WHAT THE TASK ASKS. Output exactly the lines between the one holding "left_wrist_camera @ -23" and the last line of the data below, both of those lines included.

INPUT DATA.
____________________
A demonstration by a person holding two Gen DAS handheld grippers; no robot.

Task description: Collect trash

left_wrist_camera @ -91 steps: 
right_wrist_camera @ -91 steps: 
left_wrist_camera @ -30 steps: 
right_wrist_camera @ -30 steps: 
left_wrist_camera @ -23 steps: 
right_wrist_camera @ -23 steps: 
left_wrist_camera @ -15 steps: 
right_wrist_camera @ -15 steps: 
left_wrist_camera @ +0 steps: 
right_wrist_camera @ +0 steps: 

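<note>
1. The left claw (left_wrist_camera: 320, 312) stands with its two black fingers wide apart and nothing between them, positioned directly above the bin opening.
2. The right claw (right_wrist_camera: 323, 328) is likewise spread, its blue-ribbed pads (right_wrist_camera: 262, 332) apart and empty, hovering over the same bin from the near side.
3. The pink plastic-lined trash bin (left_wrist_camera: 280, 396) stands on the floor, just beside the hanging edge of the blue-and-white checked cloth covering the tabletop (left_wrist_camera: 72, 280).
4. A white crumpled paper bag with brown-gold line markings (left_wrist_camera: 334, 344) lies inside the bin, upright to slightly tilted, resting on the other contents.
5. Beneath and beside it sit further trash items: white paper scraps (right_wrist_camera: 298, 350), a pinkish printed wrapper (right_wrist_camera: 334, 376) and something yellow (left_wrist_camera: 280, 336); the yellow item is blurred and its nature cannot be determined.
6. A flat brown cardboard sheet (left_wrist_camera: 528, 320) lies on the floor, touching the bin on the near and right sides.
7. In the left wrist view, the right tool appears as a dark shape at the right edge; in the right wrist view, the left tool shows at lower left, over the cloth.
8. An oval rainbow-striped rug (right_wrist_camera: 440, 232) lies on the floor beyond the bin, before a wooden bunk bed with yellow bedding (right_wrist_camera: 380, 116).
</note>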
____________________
RESPONSE BOX.
left_wrist_camera @ -23 steps: 
right_wrist_camera @ -23 steps: 
left_wrist_camera @ -15 steps: 
right_wrist_camera @ -15 steps: 
left_wrist_camera @ +0 steps: 
right_wrist_camera @ +0 steps: 

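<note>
1. The left claw (left_wrist_camera: 320, 312) stands with its two black fingers wide apart and nothing between them, positioned directly above the bin opening.
2. The right claw (right_wrist_camera: 323, 328) is likewise spread, its blue-ribbed pads (right_wrist_camera: 262, 332) apart and empty, hovering over the same bin from the near side.
3. The pink plastic-lined trash bin (left_wrist_camera: 280, 396) stands on the floor, just beside the hanging edge of the blue-and-white checked cloth covering the tabletop (left_wrist_camera: 72, 280).
4. A white crumpled paper bag with brown-gold line markings (left_wrist_camera: 334, 344) lies inside the bin, upright to slightly tilted, resting on the other contents.
5. Beneath and beside it sit further trash items: white paper scraps (right_wrist_camera: 298, 350), a pinkish printed wrapper (right_wrist_camera: 334, 376) and something yellow (left_wrist_camera: 280, 336); the yellow item is blurred and its nature cannot be determined.
6. A flat brown cardboard sheet (left_wrist_camera: 528, 320) lies on the floor, touching the bin on the near and right sides.
7. In the left wrist view, the right tool appears as a dark shape at the right edge; in the right wrist view, the left tool shows at lower left, over the cloth.
8. An oval rainbow-striped rug (right_wrist_camera: 440, 232) lies on the floor beyond the bin, before a wooden bunk bed with yellow bedding (right_wrist_camera: 380, 116).
</note>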

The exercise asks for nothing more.